### [Task prompt]
Transcribe the data exactly, pictures excluded.
+++
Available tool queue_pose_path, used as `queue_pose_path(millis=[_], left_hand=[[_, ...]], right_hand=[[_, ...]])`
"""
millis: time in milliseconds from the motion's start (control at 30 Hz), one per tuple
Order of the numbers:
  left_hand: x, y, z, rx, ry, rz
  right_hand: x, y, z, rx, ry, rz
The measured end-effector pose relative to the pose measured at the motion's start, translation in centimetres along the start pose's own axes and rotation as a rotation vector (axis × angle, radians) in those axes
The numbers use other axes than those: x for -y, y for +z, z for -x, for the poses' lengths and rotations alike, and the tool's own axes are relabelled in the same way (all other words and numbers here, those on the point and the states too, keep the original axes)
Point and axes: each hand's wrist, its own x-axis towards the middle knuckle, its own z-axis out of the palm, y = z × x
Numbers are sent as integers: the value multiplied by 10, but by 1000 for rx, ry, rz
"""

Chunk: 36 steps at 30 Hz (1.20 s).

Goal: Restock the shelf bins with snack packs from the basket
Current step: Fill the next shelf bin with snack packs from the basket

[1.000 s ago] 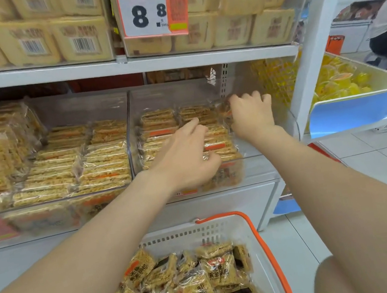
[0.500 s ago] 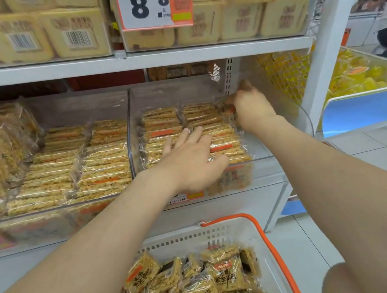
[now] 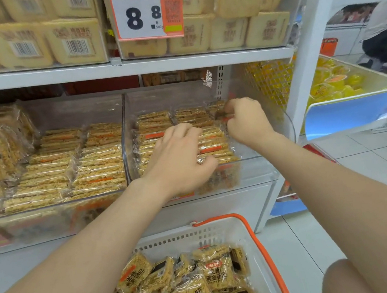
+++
### [Answer for this exercise]
Available tool queue_pose_path, used as `queue_pose_path(millis=[_], left_hand=[[_, ...]], right_hand=[[_, ...]])`
"""
millis: time in milliseconds from the motion's start (control at 30 Hz), one per tuple
Order of the numbers:
  left_hand: x, y, z, rx, ry, rz
  right_hand: x, y, z, rx, ry, rz
The measured end-effector pose relative to the pose measured at the motion's start, translation in centimetres along the start pose's own axes and rotation as a rotation vector (axis × angle, radians) in those axes
The numbers use other axes than those: x for -y, y for +z, z for -x, for the poses' lengths and rotations alike, and the tool's own axes are relabelled in the same way (all other words and numbers here, those on the point and the states too, keep the original axes)
Point and axes: each hand's wrist, its own x-axis towards the middle knuckle, its own z-axis out of the palm, y = z × x
Numbers are sent as integers: the value multiplied by 10, but by 1000 for rx, ry, rz
"""

Chunk: 36 steps at 30 Hz (1.20 s).

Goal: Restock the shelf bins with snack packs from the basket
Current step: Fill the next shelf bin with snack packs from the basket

[1.000 s ago] 
[0.500 s ago] 
[now] 

Work on the answer has been completed.